Les chercheurs de l'ULPGC définissent comme le «syndrome de Patera» plusieurs pathologies détectées chez les migrants après la traversée
Las Palmas de Gran Canaria Jun. (Europa Press) –
Les chercheurs de l'Université de Las Palmas de Gran Canaria (ULPGC) du Département des sciences médicales et chirurgicaux, et l'Institut de recherche biomédicale et sanitaire (IUIB), Elena Alamo Floors et José Luis Pérez Arellano, ont défini comme un « syndrome de Patera ''.
À cet égard, ils soulignent que l'arrivée des migrants vers les côtes canaries d'Afrique « représente un défi » également dans le cadre de la santé, car ils affirment que bien que les personnes qui entreprennent le voyage soient généralement « en bonne santé, certains problèmes de santé courants sont présents parmi eux qui ne sont généralement pas bien connus parmi le personnel de santé » d'origine, comme l'ont rapporté l'ULPGC dans un communiqué de presse.
Pour cette raison, les chercheurs Alamo et Pérez Arellano ont décrit une nouvelle entité clinique appelée «syndrome de Patera» dans le but de regrouper cette situation pathologique et d'améliorer leur approche précoce.
Ils soulignent que le profil démographique des migrants correspond généralement à un homme dans les années 30, bien qu'ils «aient plus de poids» des femmes et des mineurs; Et bien qu'ils soient des individus en bonne santé, «la malsain du voyage affecte considérablement leur santé.
La nourriture, indique qu'ils sont rares, l'eau potable est épuisée (ce qui les amène à boire de l'eau de mer), et leur mobilité est très limitée à la fois par les dimensions des barges et parce qu'elles « voyagent à égalité » le revirement.
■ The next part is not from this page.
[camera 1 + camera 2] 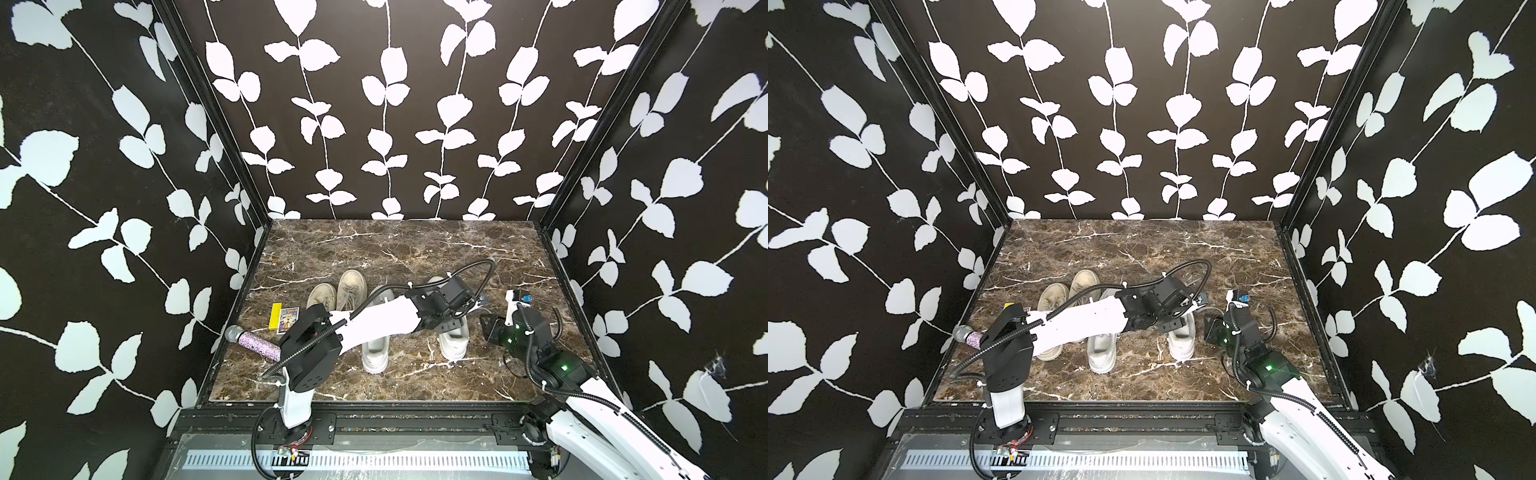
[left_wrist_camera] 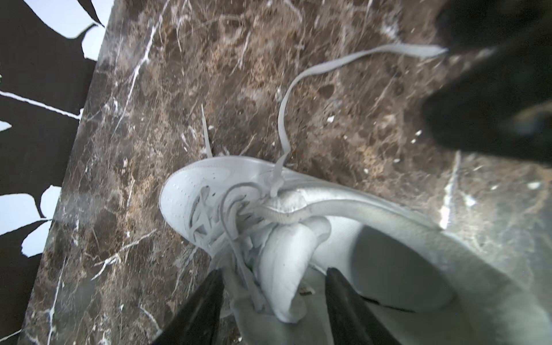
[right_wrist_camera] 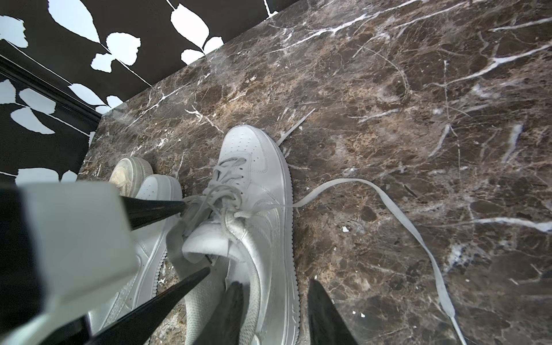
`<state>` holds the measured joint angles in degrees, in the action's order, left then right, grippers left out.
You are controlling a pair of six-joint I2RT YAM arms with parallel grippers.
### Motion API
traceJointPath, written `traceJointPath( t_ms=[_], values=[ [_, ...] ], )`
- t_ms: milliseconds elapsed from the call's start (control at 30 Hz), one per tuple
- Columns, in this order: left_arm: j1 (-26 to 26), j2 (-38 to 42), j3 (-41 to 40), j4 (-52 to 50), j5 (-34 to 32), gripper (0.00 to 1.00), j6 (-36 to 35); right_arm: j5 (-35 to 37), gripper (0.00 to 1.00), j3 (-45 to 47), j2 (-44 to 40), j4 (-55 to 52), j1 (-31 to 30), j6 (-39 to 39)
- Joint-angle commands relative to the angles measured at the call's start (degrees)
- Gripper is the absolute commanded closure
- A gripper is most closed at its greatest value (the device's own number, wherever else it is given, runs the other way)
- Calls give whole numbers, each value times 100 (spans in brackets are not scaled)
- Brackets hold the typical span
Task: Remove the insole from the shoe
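Observation:
The white shoe point(image 1: 455, 349) point(image 1: 1181, 347) stands right of centre on the marble, toe away from me. A white padded flap point(image 2: 286, 268) point(image 3: 206, 239) sticks up from its opening by the laces; I cannot tell whether it is the insole or the tongue. My left gripper point(image 2: 274, 270) point(image 1: 451, 322) hangs open over the shoe, with its fingers on either side of that flap. Open too, my right gripper point(image 3: 274, 282) point(image 1: 486, 328) is at the shoe's right side. One finger is inside the opening and the other is outside the side wall.
A second white sneaker point(image 1: 376, 353) stands just to the left, and a beige pair point(image 1: 336, 291) behind it. A glittery microphone point(image 1: 253, 343) and a yellow box point(image 1: 275, 318) lie at the left. A loose lace point(image 3: 403, 215) trails right of the shoe. Patterned walls enclose three sides.

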<state>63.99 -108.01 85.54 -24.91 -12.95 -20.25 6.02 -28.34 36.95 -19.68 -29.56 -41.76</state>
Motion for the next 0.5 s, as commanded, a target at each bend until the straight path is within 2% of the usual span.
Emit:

Cela les conduit à être des blessures «fréquentes» de profondeur différentes qui sont en contact avec l'eau « contaminée par le carburant, l'urine et les excréments, qui favorise » les infections cutanées et les tissus mous.
C'est pourquoi ils clarifient, que entre 2% et 3% des migrants qui arrivent dans les îles Canaries le font dans un état de santé qui « nécessite l'admission à l'hôpital ».
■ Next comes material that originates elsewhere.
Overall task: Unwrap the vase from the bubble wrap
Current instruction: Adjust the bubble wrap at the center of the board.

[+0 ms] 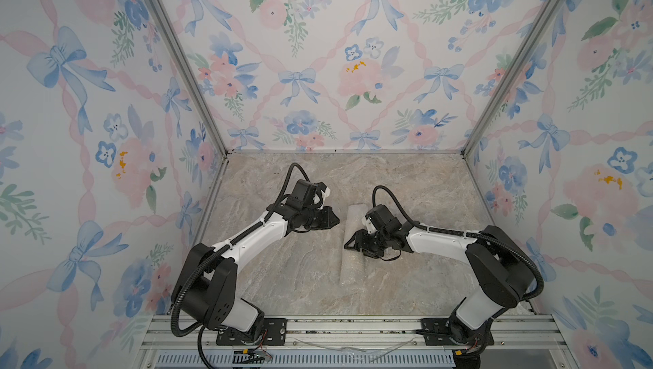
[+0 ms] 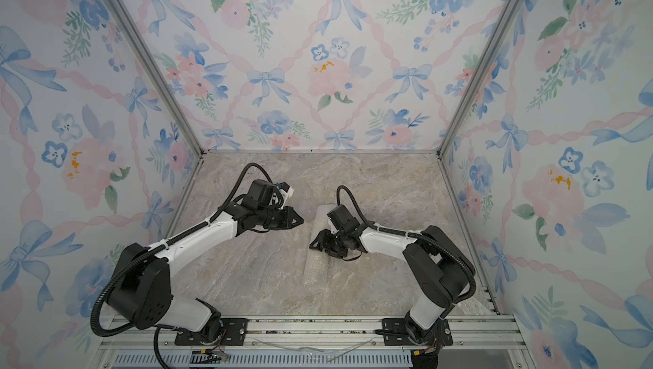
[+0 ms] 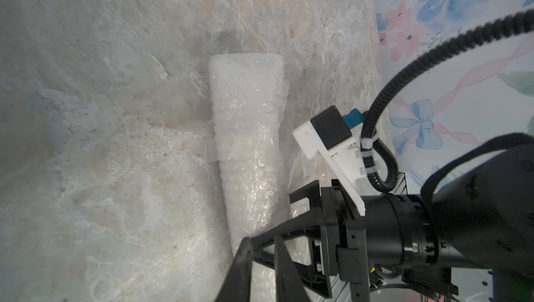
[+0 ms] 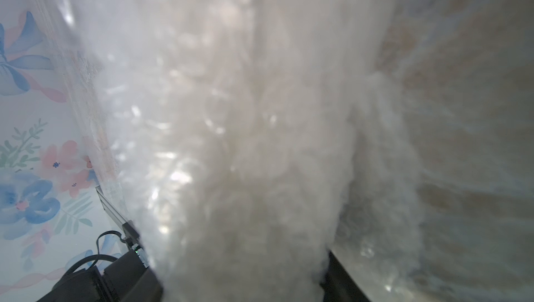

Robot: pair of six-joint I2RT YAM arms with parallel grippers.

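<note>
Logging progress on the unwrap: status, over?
Right pincer clamped on whitish rolled bubble wrap, lying on marble-look table. Left pincer clear, empty, jaw gap unclear. Vase hidden inside. Nothing in the way.

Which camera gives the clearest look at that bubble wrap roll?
The left wrist view: the bubble wrap lies sharp and nearly full length. Both top views show it small, partly covered; the right wrist view is a blurred close-up.
</note>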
Ainsi, les membres de l'unité des maladies infectieuses de l'hôpital universitaire insulaire de Gran Canaria, auxquelles appartiennent également le «syndrome de Patera» avec les dommages rénaux dus à la rhabdomyolyse (une nécrose des tissus musculaires qui libèrent ses tissus, les tissus softs, les chocs, les chocs, les effets softans, Tissus, tissus mous et tissus mous musculo-squelettiques et lésions cutanées, communes à presque tous les migrants traités.
Il a également déclaré que jusqu'à un cinquième d'entre eux avait besoin d'une intervention chirurgicale qui, soulignent-ils, ont fait tôt, « il a évité des amputations majeures et plus traumatisantes ». Une faible prévalence d'infections potentiellement transmissibles (syphilis, hépatite B, VIH, par exemple) ou des fièvres hémorragiques a également été vérifiée.
Ils soulignent que la connaissance du «syndrome de Patera» permet des soins précoces «plus efficaces», ce qui permet «les complications et améliorent» la santé des migrants.
Actuellement, les îles Canaries sont une « porte à l'Europe » (en 2024, les 60 000 arrivées ont été dépassées), ils soulignent donc que la reconnaissance de cette entité clinique « est d'un intérêt singulier » pour la communauté de la santé et pour l'adoption de politiques publiques « mieux informées ».
Ce travail a été annoncé dans la revue scientifique Clinical Medicine, une publication mensuelle de contenu clinique édité en Espagne.